* What is being asked
If a line in the listing below has the string "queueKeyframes", copy it out.

*** Provided data ***

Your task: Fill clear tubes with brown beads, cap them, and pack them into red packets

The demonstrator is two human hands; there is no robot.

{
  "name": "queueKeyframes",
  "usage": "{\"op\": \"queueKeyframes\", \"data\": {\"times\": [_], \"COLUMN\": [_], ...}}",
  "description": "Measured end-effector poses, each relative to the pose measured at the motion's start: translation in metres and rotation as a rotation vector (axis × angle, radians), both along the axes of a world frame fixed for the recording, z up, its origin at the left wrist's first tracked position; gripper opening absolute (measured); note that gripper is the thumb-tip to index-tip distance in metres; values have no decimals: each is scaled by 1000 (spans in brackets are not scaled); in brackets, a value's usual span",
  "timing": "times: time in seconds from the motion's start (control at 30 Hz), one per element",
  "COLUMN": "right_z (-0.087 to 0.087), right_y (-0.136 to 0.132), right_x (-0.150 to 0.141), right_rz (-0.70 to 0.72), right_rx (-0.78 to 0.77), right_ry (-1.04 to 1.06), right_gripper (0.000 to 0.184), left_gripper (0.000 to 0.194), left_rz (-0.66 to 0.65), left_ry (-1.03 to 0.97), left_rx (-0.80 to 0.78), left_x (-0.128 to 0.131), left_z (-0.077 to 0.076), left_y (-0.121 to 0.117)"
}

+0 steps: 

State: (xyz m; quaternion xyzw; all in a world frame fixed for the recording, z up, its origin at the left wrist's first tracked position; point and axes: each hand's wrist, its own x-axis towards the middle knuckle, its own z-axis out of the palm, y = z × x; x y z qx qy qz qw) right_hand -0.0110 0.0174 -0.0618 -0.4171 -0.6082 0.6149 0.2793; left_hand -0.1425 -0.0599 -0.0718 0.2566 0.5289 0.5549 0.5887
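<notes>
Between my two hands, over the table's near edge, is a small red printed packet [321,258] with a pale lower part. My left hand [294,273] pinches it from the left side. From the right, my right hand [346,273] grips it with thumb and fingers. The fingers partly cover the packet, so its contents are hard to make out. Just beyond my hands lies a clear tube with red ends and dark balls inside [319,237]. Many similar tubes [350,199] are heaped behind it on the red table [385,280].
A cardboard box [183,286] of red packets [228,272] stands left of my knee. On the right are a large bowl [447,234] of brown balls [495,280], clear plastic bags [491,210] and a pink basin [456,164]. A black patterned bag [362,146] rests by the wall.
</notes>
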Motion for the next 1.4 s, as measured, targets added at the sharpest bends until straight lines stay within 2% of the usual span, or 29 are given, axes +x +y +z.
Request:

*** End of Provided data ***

* Reply to the exercise
  "name": "queueKeyframes",
  "usage": "{\"op\": \"queueKeyframes\", \"data\": {\"times\": [_], \"COLUMN\": [_], ...}}",

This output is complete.